The movie covers a series of student-led agitations, from Rohit Vemula’s suicide to anti-Citizenship Amendment (Act) protests. When L conveys her disappointments to her estranged boyfriend – “I’ll now write to someone who I think you could have been” – they seem to mirror her spiralling relationship with her own country.
As India changes, so does L. The arrests of three JNU students in 2016 shake her. Many scenes feature impassioned speeches, rip-roaring slogans, fiery marches. The film makes you feel the spirit of protest: the rippling solidarity, the steely nerve, the relentless vigour – drab life becoming an incendiary documentary. And then we hear this: “Dear, I’ve become a feverish prisoner of rhetoric. Listening to the speeches gives me a strange rush.” Revolution extrapolated in two simple lines: alluring, expansive, addictive.
L’s sharp and nuanced observations steer the documentary with a lot of poise. She says her parents would have objected, too, had she chosen a partner from a more marginalised caste – that, echoing the behavior of dominant caste students in school towards her, she used to treat the ‘lower’ caste students with similar disdain. She sees a female cop at a protest site and ponders the separation between barricades, thinking about Pier Paolo Pasolini supporting the police in a 1968 students’ strike because they were “children of the bourgeoise”.
As the film intensifies its political fire, it shows growing similarities between L and Kapadia. L keeps old newspaper clippings because “you don’t want to forget”. Kapadia capturing L’s journey, perhaps sharing that motivation, adds a meta layer to that exercise: a director immortalising the archives of a fellow film student archiving the disturbing moods of the country.
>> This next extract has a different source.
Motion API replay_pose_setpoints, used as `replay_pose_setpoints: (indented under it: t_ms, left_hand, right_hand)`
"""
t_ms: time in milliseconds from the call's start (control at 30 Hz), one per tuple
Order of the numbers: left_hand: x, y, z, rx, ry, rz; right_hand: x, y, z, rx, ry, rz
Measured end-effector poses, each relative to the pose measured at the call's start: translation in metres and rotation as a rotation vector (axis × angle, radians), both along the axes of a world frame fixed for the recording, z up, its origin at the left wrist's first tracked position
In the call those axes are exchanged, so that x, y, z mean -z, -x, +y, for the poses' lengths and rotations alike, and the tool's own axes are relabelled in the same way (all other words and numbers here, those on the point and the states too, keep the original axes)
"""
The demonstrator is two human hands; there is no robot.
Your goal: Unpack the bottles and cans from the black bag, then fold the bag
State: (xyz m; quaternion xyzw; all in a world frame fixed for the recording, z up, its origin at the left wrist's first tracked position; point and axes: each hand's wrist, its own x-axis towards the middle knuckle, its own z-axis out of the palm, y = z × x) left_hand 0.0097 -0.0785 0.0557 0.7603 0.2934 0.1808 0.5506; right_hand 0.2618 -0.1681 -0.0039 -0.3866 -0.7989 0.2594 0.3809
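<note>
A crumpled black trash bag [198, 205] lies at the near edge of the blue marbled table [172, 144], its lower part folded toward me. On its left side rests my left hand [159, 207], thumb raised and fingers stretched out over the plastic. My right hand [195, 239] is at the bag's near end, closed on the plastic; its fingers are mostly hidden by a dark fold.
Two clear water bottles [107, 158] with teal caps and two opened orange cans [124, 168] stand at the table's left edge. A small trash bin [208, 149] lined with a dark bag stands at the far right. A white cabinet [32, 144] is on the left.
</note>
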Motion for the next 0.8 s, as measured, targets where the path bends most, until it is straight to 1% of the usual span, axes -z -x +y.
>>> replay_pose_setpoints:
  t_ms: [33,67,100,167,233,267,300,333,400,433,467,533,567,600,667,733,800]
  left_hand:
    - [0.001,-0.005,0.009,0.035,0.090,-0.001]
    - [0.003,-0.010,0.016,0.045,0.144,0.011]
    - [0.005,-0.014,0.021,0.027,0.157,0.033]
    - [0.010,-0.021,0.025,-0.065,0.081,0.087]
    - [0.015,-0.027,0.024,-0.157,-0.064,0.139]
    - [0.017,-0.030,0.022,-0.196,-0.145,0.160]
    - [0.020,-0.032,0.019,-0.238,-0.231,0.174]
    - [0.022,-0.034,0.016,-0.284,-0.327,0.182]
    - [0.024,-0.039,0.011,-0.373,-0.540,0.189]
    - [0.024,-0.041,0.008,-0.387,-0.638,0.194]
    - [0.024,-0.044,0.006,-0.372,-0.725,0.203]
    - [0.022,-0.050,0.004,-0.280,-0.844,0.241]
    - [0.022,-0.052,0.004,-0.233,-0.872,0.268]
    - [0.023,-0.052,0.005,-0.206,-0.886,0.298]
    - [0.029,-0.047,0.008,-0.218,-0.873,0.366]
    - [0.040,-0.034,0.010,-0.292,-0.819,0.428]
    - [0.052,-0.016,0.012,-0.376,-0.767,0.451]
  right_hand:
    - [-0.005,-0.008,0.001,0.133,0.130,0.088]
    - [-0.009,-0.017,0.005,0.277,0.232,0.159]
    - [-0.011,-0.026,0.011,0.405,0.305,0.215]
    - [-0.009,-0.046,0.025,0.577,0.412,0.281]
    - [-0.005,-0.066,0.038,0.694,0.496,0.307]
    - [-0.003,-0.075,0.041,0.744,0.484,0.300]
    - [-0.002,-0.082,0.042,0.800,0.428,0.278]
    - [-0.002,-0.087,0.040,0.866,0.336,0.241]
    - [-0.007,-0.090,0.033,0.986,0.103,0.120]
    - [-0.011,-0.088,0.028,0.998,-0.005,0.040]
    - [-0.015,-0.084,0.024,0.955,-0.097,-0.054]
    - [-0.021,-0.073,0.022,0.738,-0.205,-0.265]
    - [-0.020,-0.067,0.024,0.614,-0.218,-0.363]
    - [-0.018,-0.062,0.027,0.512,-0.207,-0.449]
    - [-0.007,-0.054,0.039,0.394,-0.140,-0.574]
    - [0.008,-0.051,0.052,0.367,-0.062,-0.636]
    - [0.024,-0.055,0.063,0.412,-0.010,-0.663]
The movie is compelling, even profound at times, when seen through L. But when it settles into an ‘activist’ mode – via newspaper clippings, speeches, CCTV footage, chronicling popular political events (such as Gauri Lankesh’s murder, the Una lashings, the January 2020 JNU violence, and more) – it loses its potency. Besides regurgitating real-life events, they’ve a clichéd misty-eyed Left politics feel to them. A Kanhaiya Kumar speech is followed by the following text on screen: “Educate, Agitate, Organize – Dr. Babasaheb Ambedkar.” This is too polished a film to become so blatantly instructional. And when L vanishes from the movie for some time, it suffers more.
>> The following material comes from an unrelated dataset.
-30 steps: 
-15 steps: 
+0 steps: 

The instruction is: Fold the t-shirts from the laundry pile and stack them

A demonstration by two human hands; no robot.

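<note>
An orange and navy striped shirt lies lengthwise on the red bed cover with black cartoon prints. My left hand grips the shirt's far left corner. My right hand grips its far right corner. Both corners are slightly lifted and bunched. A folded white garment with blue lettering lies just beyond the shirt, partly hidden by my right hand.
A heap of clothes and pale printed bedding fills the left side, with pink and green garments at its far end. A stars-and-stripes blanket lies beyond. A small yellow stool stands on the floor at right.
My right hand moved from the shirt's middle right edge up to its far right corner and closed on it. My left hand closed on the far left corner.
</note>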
Such straight-forward depictions needed supplemental materials – such as protestors’ or perpetrators’ voices – taking us beyond the newsreels. Kapadia corrects it once, and the result is stirring: A young Muslim student recounting his arrest by an Anti-Terrorism Squad, which blindfolded him, drove him to Lucknow, and jailed him for four months. “Were you tortured in custody?” He is asked. “There are some things I don’t want to tell,” he replies, “because they might scare the students.”
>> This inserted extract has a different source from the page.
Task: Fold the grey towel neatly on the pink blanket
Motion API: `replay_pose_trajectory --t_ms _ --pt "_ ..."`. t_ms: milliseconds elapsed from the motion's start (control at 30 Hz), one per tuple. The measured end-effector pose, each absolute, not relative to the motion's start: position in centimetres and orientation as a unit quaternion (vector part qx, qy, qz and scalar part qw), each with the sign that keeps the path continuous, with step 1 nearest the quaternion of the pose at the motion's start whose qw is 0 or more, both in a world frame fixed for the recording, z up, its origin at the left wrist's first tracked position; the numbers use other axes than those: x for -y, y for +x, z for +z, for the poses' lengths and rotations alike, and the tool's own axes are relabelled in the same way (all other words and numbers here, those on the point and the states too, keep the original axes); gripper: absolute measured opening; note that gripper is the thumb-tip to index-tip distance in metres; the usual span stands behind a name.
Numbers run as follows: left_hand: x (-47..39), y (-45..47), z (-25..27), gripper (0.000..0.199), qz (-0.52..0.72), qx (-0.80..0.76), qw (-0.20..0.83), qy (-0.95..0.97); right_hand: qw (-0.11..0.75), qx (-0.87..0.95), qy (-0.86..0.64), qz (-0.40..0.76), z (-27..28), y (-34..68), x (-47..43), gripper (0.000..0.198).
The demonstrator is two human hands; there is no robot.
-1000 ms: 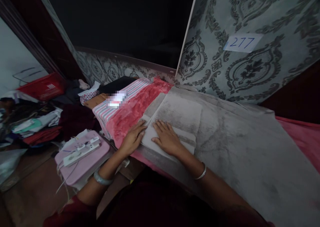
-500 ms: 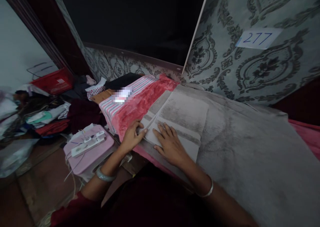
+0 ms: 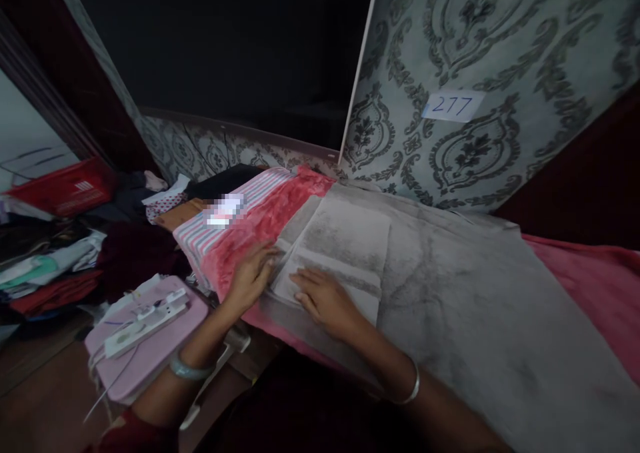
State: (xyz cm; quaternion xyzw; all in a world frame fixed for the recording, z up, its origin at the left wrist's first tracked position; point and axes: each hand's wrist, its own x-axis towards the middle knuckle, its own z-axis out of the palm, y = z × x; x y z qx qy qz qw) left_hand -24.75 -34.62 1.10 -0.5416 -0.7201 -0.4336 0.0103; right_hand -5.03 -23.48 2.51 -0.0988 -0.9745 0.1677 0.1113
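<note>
A grey towel (image 3: 345,230) with lighter bands lies folded on a larger grey cloth (image 3: 465,313). My right hand (image 3: 327,300) rests palm down on the folded towel's near part, fingers stretched out. At the towel's left fold is my left hand (image 3: 253,273), loosely bent, its fingertips against the edge and its thumb a little apart from them. Part of the left fingers is blurred. Beneath and left of the towel shows a fluffy red-pink blanket (image 3: 255,223), beside a striped cloth (image 3: 200,230).
A pink stool (image 3: 145,373) bearing a white power strip (image 3: 145,326) stands at my left. Further left are heaped clothes (image 3: 55,286) and a red basket (image 3: 70,190). Behind the surface are a large dark screen (image 3: 240,53) and a patterned wall with a paper label (image 3: 453,105).
The view has turned to the right, so everything sits further left. My right hand has its fingers closer together. The folded towel looks the same.
</note>
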Motion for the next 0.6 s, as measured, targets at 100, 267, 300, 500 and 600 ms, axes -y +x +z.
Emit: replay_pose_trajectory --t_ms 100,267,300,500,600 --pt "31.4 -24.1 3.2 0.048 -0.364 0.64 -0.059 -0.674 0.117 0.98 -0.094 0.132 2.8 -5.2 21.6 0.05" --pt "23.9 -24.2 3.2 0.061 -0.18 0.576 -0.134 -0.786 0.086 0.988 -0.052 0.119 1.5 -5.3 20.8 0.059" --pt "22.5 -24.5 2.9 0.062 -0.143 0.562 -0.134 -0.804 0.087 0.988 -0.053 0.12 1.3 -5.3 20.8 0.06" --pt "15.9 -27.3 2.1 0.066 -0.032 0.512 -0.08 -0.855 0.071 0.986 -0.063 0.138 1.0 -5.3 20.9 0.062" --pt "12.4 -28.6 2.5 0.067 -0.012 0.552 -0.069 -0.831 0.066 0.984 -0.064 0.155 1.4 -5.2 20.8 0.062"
The movie returns to its dreamy state towards the end: the atmospheric visuals, the FTII campus, and the last batch of L’s letters. A student urges his peers to be nuanced; his speech is cross-cut with a few people dancing on campus. We watch the dance gain steam. We hear: “That’s the problem of our generation. I didn’t have anyone to look up to (…) Time has put us in a certain place, and we reacted in the way we could, and that has gained all the momentum.” Time has reached a full circle in the movie. Mirroring its first scene, more dancers have joined. They’re swaying, wiggling, head-banging. The night is young and so are its people – so is their revolution.